Another allusion to inheritance is to be found in the blessing to Binyamin, who is also endowed with power to fight (“a ravenous wolf…”):
“…In the morning he shall devour the prey, and at night he shall divide the spoil.” (v. 27)
The Tosefta (Shevi’it 7:12) explains:
“In the morning he shall devour the prey” – this refers to Yericho, which [“ripens”] early, “and at night he shall divide the spoil” – this refers to Beit-El, which [‘ripens’] later.
The inheritance of Binyamin includes both Yericho, which is at a very low altitude and where the fruit ripens early, and Beit-El, atop a mountain 1200 meters higher, where the fruit ripens much later – even in relation to the rest of the country.
Yaakov’s blessings, to a far greater degree than his burial in Ma’arat ha-Makhpela, represent a vision of the land promised to the tribes, spread out and depicted in all its glory.
Translated by Kaeren Fish

[1] As Rembrandt indeed depicts them.
[2] Pesachim 6b, discussing the beginning on Sefer Bamidbar; see also Rashi on Shemot 24:1 and Shemot 31:18. Likewise, everyone agrees that Avram did not depart from Charan after the death of Terach; see Rashi, Ibn Ezra, and Ramban on Bereishit 11:31-32.

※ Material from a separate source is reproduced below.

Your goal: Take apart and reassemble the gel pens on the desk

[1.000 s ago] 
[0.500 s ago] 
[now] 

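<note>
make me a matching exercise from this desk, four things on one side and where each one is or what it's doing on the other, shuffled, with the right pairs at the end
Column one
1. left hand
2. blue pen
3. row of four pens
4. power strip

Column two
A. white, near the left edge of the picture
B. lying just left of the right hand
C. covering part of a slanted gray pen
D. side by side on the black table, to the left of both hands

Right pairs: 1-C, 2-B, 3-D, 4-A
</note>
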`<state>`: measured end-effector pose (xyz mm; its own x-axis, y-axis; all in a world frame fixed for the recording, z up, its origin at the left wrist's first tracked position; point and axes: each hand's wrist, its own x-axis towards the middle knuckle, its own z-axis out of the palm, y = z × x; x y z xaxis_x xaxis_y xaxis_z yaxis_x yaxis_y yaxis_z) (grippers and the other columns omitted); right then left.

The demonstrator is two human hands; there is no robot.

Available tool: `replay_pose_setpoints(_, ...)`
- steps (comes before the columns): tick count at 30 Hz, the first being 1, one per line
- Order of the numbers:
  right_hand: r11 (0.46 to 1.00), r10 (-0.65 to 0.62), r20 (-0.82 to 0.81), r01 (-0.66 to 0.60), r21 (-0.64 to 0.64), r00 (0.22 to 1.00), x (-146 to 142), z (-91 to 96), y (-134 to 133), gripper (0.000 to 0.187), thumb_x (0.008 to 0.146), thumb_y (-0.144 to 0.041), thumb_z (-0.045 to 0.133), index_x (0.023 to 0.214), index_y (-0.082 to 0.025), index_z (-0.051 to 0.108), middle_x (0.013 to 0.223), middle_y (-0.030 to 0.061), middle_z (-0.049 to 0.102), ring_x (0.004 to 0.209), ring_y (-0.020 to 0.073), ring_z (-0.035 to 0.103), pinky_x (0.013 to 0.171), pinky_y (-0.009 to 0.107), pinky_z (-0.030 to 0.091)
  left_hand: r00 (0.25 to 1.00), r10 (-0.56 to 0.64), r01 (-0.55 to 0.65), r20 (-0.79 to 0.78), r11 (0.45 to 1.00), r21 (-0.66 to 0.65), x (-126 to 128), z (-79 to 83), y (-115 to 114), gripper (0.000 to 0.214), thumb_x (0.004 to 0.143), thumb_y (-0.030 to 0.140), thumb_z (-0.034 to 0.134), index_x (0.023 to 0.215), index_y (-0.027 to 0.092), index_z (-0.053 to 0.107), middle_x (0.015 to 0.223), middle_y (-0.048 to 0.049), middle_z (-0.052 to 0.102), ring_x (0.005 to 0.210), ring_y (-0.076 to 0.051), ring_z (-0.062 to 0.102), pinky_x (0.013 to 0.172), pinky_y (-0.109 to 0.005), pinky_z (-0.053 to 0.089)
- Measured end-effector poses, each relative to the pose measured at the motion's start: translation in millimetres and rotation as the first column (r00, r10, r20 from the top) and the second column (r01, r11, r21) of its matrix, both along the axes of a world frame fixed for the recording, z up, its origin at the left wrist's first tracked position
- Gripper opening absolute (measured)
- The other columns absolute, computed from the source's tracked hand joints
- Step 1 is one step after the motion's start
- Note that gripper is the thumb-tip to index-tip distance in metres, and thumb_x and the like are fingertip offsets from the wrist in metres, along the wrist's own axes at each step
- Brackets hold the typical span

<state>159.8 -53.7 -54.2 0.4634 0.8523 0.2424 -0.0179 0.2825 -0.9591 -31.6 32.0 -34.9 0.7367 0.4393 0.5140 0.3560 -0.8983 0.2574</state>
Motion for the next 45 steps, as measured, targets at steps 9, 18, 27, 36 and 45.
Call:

[3]  In Biblical Hebrew, whatever is not “first” (rishon) is by necessity “later” or “afterwards” (acharon), occurring after whatever came first. For example, “And he placed the handmaids and their children first, and Leah and her children afterwards (acharonim), and Rachel and Yosef last (acharonim)” (Bereishit 33:2).
[4]  In his book Eretz Ha-Moriah – Pirkei Mikra Ve-Lashon (Alon Shvut, 5766), pp. 177-182. The reason why the name cannot refer to the city of Shilo, in the portion of Efraim (as Rashbam proposes) is because the name of that city is generally written in Tanakh without the letter “yud.